GlnR binds to the phoPR promoter and controls its transcription. (a) EMSA using 1 μM purified S. erythraea His6-GlnR protein and 1 pmol biotin-labeled PCR products from the upstream region of operon phoPR. A 200-fold excess of nonspecific competitor DNA was included in every lane as an internal control to avoid unspecific binding of the protein to the DNA. (b) DNase I footprinting assays for the GlnR-PphoPR complexes. (c) The protected DNA sequences located in upstream region of phoPR. The black dotted line indicates the respective footprints of GlnR.

In order to determine the affinities of GlnR and PhoP for the upstream regions of the phoP and glnR genes, an interferometry assay was performed using the Octet system (ForteBio, Inc.). The KD was determined by immobilizing biotin-modified DNA fragments with increasing amounts of purified regulator proteins. We found that GlnR and PhoP exhibited different affinities (about 2- to 5-fold) for PphoP and PglnR. Purified His-GlnR and His-PhoP bound to PglnR with KDs of ∼203 nM and ∼1.06 μM, respectively, and bound to PphoP with KDs of ∼749 nM and ∼198 nM, respectively. GlnR had a 5-fold-higher affinity for PglnR than PhoP, while PhoP had a 3.8-fold-higher affinity for PphoP than GlnR.

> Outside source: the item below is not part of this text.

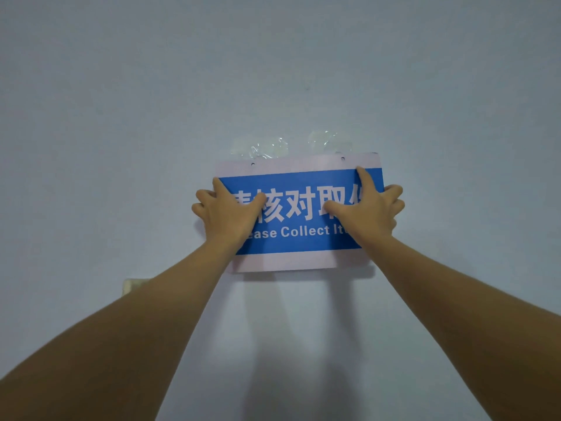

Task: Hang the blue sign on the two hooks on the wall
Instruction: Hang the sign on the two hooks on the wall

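The blue sign (299, 238), with white Chinese and English lettering and pale bands at top and bottom, is held flat against the wall. My left hand (226, 212) grips its left edge, thumb on the front. My right hand (368, 208) grips its right side, index finger pointing up. Two small holes sit in the sign's top band, the left hole (253, 164) and the right hole (342, 158). Just above the sign, two patches of clear tape, one on the left (261, 148) and one on the right (326, 141), mark where the hooks sit; the hooks themselves are hard to make out.
The wall (151, 117) is plain pale blue-grey all around. A small beige fitting (132, 285) sticks out of the wall lower left, partly behind my left forearm.
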`<state>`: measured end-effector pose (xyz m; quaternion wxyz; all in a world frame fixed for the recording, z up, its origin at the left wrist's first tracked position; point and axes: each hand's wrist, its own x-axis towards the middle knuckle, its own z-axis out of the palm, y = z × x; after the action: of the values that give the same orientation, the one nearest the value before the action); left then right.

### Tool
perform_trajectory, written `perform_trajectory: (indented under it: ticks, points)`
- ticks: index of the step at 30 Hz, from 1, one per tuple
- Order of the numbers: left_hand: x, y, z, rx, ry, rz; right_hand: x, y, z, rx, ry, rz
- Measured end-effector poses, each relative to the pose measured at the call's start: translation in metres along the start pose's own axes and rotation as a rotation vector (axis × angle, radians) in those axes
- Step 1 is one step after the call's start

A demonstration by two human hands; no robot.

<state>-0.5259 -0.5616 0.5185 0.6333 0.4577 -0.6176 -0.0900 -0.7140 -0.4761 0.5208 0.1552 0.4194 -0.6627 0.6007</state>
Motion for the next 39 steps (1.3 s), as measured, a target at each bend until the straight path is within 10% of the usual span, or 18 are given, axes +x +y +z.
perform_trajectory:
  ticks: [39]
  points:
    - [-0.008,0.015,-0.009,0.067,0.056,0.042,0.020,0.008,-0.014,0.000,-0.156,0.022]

In order to investigate whether GlnR and PhoP interfere with the binding of one another to PglnR and PphoP, competitive EMSAs were conducted using His-GlnR and His-PhoP both together and separately. It was difficult to discriminate between the shifted bands of GlnR and PhoP in EMSA experiments, given their similar molecular weights; however, we found that His-PhoPDBD (protein containing only the DNA binding domain, amino acids 97 to 226) and His-PhoP displayed similar binding affinities for the PHO box (see Fig. S4 in the supplemental material). As shown in Fig. 5a, His-GlnR binds to PglnR to produce shifted bands (Fig. 5a, lanes 2 to 4) in the absence of His-PhoP. In the absence of His-GlnR, the shifted bands representing PglnR-PhoPDBD (Fig. 5a, lanes 5 to 7) were observed with increasing concentrations of His-PhoPDBD. However, the addition of two transcription factors to the in vitro reaction resulted in loss or attenuation of the shifted bands corresponding to PglnR-GlnR and PglnR-PhoPDBD, resulting in an additional band shifted to a greater degree, corresponding to PglnR-GlnR/PhoPDBD complex (a complex of both factors) (Fig. 5a, lanes 8 to 10). Similarly, in the presence of both His-GlnR and His-PhoP, the shifted bands corresponding to PphoP-GlnR and PphoP-PhoPDBD disappeared, whereas the largest shifted band representing PphoP-GlnR/PhoPDBD complex was observed (Fig. 5b). These results demonstrated that both transcription factors were able to simultaneously bind to the promoter regions of their respective genes.

FIG 5.

FIG 5

Interaction of both PhoP and GlnR with promoter regions. (a) Competitive EMSA results indicating the binding of His6-GlnR and His6-PhoPDBD to the glnR promoter (PglnR). (b) Competitive EMSA results indicating the binding of His6-GlnR and His6-PhoPDBD to the phoP promoter (PphoP).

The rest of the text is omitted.